Since The Ethical Penalties of Financial Development was revealed, economists have investigated its thesis with a extra quantitative lens. Lewis Davis and Matthew Knauss checked out greater than 80 international locations between 1989 and 2007. They discovered that individuals have been extra longing for governments to “take extra accountability to make sure that everyone seems to be offered for” the place the expansion fee had lately been rising and revenue inequality had lately been falling.
That’s an intriguing discovering, significantly the counterintuitive proposition that individuals need extra authorities provision in locations the place revenue inequality is falling. And never everybody would agree that there’s something “ethical” about wanting authorities to take an even bigger function as a supplier. Nonetheless, it’s putting that Davis and Knauss discover that in economies which are misfiring, with falling progress and rising inequality, the everyday response is: each man for himself.
In January, Timothy Besley, Christopher Dann and Sacha Dray revealed a examine of “Development Experiences and Belief in Authorities”, and concluded that people who had skilled greater GDP progress since they have been born “are extra susceptible to belief their governments”. Once more, trusting your authorities just isn’t fairly the identical factor as ethical rectitude, however Besley and colleagues are pointing to a number of the similar basic points as Friedman was: when financial progress sags, it doesn’t simply change what we will afford — it adjustments what we worth, what we consider and who we belief.

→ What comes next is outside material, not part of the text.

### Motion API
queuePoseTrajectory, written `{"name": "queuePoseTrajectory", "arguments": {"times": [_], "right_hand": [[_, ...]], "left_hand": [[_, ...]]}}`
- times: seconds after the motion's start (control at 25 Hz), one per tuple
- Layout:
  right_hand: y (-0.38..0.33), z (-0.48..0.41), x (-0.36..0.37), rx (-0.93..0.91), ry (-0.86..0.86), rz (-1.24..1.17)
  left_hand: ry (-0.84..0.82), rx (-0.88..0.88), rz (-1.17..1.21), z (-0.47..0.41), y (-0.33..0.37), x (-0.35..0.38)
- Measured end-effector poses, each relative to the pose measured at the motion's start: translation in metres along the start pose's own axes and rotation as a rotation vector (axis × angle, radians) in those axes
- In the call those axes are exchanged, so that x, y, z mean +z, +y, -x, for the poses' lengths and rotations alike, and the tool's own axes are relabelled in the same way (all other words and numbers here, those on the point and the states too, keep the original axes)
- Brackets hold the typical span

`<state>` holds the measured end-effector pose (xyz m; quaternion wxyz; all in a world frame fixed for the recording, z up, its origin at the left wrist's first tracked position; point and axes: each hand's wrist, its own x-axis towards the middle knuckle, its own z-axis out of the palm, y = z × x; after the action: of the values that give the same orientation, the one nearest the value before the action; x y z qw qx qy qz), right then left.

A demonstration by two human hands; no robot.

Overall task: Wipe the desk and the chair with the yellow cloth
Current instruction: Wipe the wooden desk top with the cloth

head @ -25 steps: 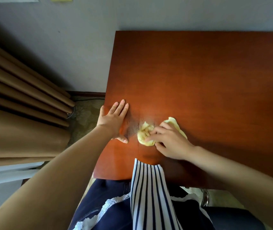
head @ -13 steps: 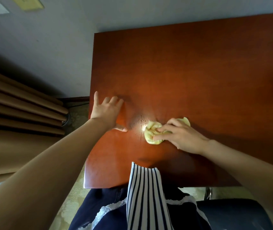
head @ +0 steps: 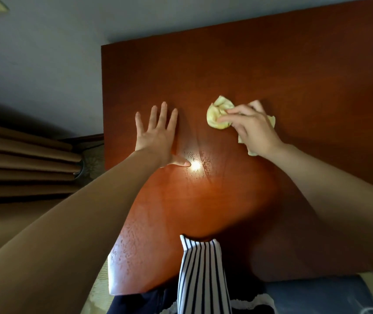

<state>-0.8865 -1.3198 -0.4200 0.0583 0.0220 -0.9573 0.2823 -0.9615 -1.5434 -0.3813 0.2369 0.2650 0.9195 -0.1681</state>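
The reddish-brown wooden desk (head: 294, 71) fills most of the head view. A crumpled yellow cloth (head: 217, 113) lies on its middle, under my right hand (head: 253, 129), whose curled fingers grip it against the wood. Part of the cloth sticks out below my right wrist. My left hand (head: 158, 137) lies flat on the desk to the left of the cloth, fingers spread and straight, holding nothing. Damp streaks shine on the surface just right of my left thumb. The chair is hidden from view.
A grey wall (head: 45, 53) runs behind and left of the desk. Brown curtains (head: 22, 159) hang at the left, reaching to the patterned floor. My striped clothing (head: 201, 275) hangs over the desk's near edge.
My right hand has slid the cloth away from me and to the right across the desk. My left hand has flattened with fingers spread. The camera has tilted closer over the desk.
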Motion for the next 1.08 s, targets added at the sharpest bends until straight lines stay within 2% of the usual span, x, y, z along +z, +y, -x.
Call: {"name": "queuePoseTrajectory", "arguments": {"times": [0.2,0.4,0.52,0.72,0.88,0.96,1.08], "right_hand": [[0.023,-0.054,-0.002,0.167,0.103,0.091],[0.035,-0.101,0.002,0.364,0.164,0.156],[0.028,-0.103,0.013,0.398,0.196,0.229],[0.017,-0.061,0.018,0.178,0.075,0.226],[0.002,-0.007,0.015,0.053,0.071,0.194],[-0.009,0.018,0.016,0.021,0.016,0.158],[-0.020,0.063,0.014,-0.135,-0.023,0.150]], "left_hand": [[-0.070,0.010,0.079,-0.012,0.003,0.003],[-0.079,0.005,0.061,-0.018,0.002,0.007],[-0.095,-0.009,0.043,-0.023,0.002,0.005],[-0.115,-0.038,0.021,-0.021,0.000,0.000],[-0.139,-0.046,-0.049,-0.018,0.007,-0.014],[-0.162,-0.051,-0.094,-0.018,0.011,-0.020],[-0.162,-0.020,-0.115,-0.012,0.025,-0.025]]}}
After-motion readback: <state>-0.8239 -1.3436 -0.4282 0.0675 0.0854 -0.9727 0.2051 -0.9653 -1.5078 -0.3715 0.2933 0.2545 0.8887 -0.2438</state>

We shouldn’t be reductive about this hyperlink between materials flourishing and ethical flourishing. There are definitely moments, such because the Nice Melancholy within the US, when each the federal government and the individuals appeared to rise to the problem reasonably than sinking into infighting and recrimination. And the growing energy and a focus given to unsavoury political characters across the democratic world is unquestionably about greater than merely low progress. Nonetheless: low progress issues, not simply because it empties out our buying baggage, however as a result of it hollows out our character.
Written for and first revealed within the Monetary Instances on 18 Feb 2026.
I’m operating the London Marathon in April in help of an excellent trigger. For those who felt capable of contribute one thing, I’d be extraordinarily grateful.